[EXERCISE]
Copy each line of the data below with the word "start".

[INFORMATION SHOWN]
----

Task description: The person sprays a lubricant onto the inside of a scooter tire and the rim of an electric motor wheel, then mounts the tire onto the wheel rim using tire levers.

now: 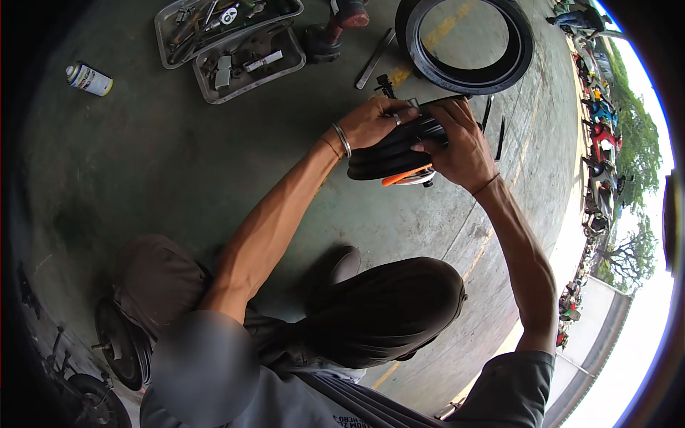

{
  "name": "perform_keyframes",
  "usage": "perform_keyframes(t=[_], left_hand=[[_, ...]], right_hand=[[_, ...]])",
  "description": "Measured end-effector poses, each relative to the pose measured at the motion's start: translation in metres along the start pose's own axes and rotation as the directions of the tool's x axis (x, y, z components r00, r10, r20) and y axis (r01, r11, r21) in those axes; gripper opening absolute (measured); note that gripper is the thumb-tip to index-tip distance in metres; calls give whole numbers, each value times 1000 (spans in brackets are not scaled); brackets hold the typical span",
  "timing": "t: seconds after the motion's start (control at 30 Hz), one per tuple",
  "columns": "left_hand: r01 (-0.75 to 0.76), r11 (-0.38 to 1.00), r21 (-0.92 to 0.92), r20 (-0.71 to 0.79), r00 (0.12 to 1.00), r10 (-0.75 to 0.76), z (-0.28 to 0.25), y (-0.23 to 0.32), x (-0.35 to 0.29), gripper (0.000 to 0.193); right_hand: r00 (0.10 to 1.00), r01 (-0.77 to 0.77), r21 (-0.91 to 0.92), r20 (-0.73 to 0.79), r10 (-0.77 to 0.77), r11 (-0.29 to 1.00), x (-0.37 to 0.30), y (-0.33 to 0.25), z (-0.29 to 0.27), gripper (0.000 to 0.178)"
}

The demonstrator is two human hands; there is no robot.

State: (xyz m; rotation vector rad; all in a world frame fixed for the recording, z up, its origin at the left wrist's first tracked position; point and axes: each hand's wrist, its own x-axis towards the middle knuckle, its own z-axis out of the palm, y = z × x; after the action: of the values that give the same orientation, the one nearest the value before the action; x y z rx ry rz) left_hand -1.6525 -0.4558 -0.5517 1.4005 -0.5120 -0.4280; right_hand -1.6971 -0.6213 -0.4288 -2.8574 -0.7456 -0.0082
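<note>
Both hands are set close together over a black ribbed part, apparently a wheel or tyre, which is held on or just above the floor. Its top is spanned by the right hand, with the thumb pressed to the near face, probably so that the part is steadied. Bent fingers of the left hand are placed at the upper edge, beside a small grey piece; whether that piece is gripped cannot be told. Lower down, an orange strip is seen. Beyond, a loose tyre is laid flat, near a metal bar. Two trays and a power driver are placed ahead, likely for easy reach; a spray can is stationed well apart at left.
</note>
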Motion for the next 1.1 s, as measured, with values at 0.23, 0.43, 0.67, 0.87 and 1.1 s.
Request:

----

[RESULT BELOW]
  "description": "Measured end-effector poses, each relative to the pose measured at the motion's start: translation in metres along the start pose's own axes and rotation as the directions of the tool's x axis (x, y, z components r00, r10, r20) and y axis (r01, r11, r21) in those axes; gripper opening absolute (measured); note that gripper is the thumb-tip to index-tip distance in metres; calls give whole numbers, each value times 1000 (spans in brackets are not scaled); brackets hold the typical span",
  "timing": "t: seconds after the motion's start (control at 30 Hz), one per tuple",

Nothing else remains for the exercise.